As a class, calculate the length of the A433, Roman Road, from Jackaments Bottom 968977 following it north east to the turnoff for the A429 (returning to Kemble) at 001002. As the Roman Road is so straight, this can be easily done with a ruler. The length on the map is just over 8cm. Look on the scale and establish that this equates to 4km. Higher ability pupils may get a more exact measurement of 8.2cm or 4.1km. (On the A433 the symbol for The Thames Head public house, a famous local landmark, is also evident).
Next, using string or marked paper, establish the length of the River Thames, visible on Map Extract 1, from 986987 flowing to 013965. The river is narrow and winding, so this will be more difficult and the answers more approximate. Answers will be in the region of 9cm - 9.5cm or 4.5km – 4.75km.
Contours are lines showing land of equal height. Contour lines that are close together show land that is steep, contour lines drawn further apart show land that is more gently sloped. The contours are drawn at 10m height intervals- although the metres unit of measure is not stated on the contour line.
Ask pupils to interpret the map. Which land is steeper- the land to the north and west of Kemble, or the land to the east of Kemble- why? (Land to the north and west is steeper- the contours are closer together).

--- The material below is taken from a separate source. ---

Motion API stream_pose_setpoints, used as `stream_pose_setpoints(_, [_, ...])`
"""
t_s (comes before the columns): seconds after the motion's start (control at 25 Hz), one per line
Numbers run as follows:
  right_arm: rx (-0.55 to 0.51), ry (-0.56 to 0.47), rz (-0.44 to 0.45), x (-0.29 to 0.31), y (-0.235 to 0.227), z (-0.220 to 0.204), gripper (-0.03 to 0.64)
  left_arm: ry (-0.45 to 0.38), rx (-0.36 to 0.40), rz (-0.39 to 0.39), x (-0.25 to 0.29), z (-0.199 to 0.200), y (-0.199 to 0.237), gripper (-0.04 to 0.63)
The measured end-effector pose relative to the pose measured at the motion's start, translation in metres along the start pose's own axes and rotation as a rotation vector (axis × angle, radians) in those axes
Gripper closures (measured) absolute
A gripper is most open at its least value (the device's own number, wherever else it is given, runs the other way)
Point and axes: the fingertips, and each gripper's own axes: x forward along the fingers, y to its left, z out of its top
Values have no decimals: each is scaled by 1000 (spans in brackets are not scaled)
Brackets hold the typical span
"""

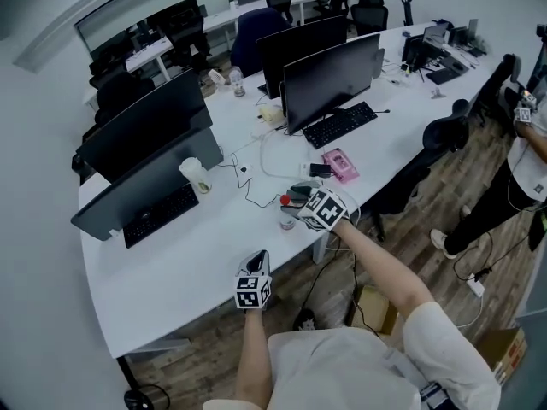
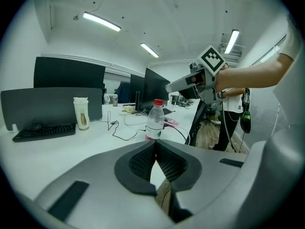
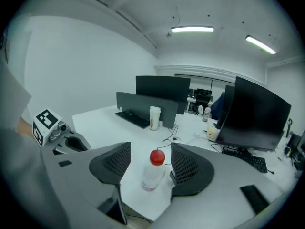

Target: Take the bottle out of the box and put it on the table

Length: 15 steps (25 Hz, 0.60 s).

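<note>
A clear water bottle (image 3: 152, 173) with a red cap stands upright on the white table (image 1: 188, 263), close to its front edge. My right gripper (image 3: 151, 159) is open; its jaws stand on either side of the bottle with a gap at each side, the pads not touching it. In the head view the right gripper (image 1: 301, 198) hovers just over the bottle (image 1: 286, 216). My left gripper (image 2: 156, 148) is shut with nothing in it and hangs off the table's front edge (image 1: 257, 259). Its view shows the bottle (image 2: 154, 122) ahead and the right gripper (image 2: 185, 84) above it.
Several dark monitors (image 1: 329, 77) and keyboards (image 1: 340, 125) line the table, with a pale cup (image 1: 195, 176), a pink item (image 1: 340, 164) and cables. An open cardboard box (image 1: 374, 308) sits on the floor under the table edge. A person (image 1: 521, 173) stands at the right.
</note>
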Motion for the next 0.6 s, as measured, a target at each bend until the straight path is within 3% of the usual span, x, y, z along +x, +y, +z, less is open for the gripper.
stream_pose_setpoints(0.6, [178, -74, -25, -132, 135, -130, 342, -25, -17, 70, -75, -23, -140, 581])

At what height is South Leaze Farm 019976? (Follow the contour line north west to see the height of 100m).
Taking the on-road cycle route, would it be easier to cycle from Kemble (grid square 9897) to Tarlton (grid square 9699) or from Tarlton to Kemble? (From Tarlton to Kemble- the contours show that this is going downhill).
Using OS Landranger 163 and OS Landranger 177 or the map extracts provided, pupils should complete the Mapping the River Thames worksheet. This covers the main teaching points. An answer sheet is provided.
Pupils will also need a copy of the OS Landranger 1:50000 key, or the symbols contained in the Factsheet.
Show pupils the photographs on the PowerPoint. Extend pupils’ understanding and interpretation of the maps by asking them to decide in which of the locations they would expect to see these places. Why? What is the evidence?
See the Factsheet for information about each location.
Can pupils can name and locate the five longest rivers in the UK? Give pupils a copy of an outline map of the UK and ensure they have access to an atlas. Using the atlas, can they draw on the position of each river onto the UK map? Pupils should also be expected to label key towns and cities, highest peaks and seas.